En 2016, le Québec compte pour 394,8 milliards de dollars, ou près de 20 % du PIB du Canada. Le Québec, qui détenait auparavant le statut économique enviable qui est aujourd’hui celui de l’Ontario, a connu un déclin relatif durant le dernier demi-siècle. Trois développements ont joué un rôle majeur dans cette tendance. Le premier est l’achèvement de la Voie maritime du Saint-Laurent au début des années 1950, qui a permis aux bateaux de contourner Montréal, réduisant de manière drastique son importance en tant que port.

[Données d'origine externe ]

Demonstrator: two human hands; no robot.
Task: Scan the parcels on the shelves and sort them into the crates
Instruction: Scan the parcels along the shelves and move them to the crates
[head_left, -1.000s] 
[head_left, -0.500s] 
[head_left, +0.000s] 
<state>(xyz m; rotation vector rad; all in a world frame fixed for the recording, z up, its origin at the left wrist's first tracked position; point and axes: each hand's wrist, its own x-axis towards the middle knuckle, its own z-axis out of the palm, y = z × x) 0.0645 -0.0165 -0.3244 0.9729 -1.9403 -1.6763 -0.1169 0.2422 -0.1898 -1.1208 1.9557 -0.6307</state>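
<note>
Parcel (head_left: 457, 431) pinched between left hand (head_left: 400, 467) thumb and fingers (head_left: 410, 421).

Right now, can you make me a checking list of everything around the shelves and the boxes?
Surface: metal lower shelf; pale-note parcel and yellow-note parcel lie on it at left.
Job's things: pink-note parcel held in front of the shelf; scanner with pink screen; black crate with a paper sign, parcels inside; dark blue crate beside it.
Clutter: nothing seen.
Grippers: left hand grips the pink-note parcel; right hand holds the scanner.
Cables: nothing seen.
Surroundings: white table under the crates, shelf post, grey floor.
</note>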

Ceci a été exacerbé par l’instabilité politique (voir Crise d’octobre, Référendum québécois de 1980 et Référendum québécois de 1995) et par les lois sur l’utilisation du français qui, depuis 1960, ont considérablement réduit l’incitation des entreprises internationales à s’y installer. Le rythme de développement plus rapide d’autres régions du Canada a aussi contribué au déclin relatif du Québec. Malgré ces facteurs, les secteurs manufacturier et agricole ont beaucoup bénéficié du libre-échange avec les États-Unis. Montréal demeure la deuxième métropole du Canada et son deuxième centre des affaires.

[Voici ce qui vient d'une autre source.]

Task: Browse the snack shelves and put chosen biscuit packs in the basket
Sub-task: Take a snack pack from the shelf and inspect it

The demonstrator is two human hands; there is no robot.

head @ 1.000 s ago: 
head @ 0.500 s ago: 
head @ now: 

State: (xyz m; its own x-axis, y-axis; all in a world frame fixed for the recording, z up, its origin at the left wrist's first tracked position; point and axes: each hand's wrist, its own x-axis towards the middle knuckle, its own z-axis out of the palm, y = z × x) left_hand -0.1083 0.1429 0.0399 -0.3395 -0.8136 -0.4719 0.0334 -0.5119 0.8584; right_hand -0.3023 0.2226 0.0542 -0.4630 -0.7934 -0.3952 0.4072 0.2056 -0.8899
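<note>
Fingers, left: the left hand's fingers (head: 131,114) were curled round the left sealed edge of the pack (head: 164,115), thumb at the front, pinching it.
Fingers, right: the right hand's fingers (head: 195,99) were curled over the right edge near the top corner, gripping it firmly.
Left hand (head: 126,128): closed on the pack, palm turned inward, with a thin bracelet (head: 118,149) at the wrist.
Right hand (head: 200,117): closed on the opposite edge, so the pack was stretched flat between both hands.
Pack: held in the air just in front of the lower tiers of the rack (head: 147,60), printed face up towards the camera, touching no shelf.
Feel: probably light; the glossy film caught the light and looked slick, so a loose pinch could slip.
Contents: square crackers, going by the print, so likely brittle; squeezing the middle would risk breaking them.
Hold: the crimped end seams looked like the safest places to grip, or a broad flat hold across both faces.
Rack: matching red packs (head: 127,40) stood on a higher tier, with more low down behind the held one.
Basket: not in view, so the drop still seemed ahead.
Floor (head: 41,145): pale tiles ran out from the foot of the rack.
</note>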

En 2016, l’Ontario compte pour 794,8 milliards de dollars, ou 39 % du PIB du Canada. La plus grande partie du secteur manufacturier du Canada (particulièrement, des industries comme la fabrication automobile, la nourriture et les boissons, les métaux ouvrés, etc.) est concentrée en Ontario. (Et en Ontario, l’activité manufacturière est en grande partie concentrée au sud, entre Windsor et Oshawa.) Toutefois, la province s’est beaucoup tournée vers l’économie des services. Le secteur de services représente aujourd’hui 77,5 % du PIB de l’Ontario, contre seulement 11,9 % pour le secteur manufacturier.

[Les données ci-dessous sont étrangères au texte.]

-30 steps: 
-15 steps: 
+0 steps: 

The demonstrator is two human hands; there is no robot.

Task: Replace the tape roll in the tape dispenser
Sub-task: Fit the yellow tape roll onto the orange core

Le succès de l’Ontario vient en grande partie de sa position géographique centrale au Canada, de sa proximité des marchés américains et de son accès aux voies navigables, qui facilite le transport des matériaux et des produits manufacturés vers les autres ports canadiens et les marchés internationaux. Deux villes de l’Ontario, Ottawa, la capitale nationale, qui détient beaucoup d’emplois du secteur public, et Toronto, devenue un centre financier mondial, sont aussi d’importants moteurs du développement de la province.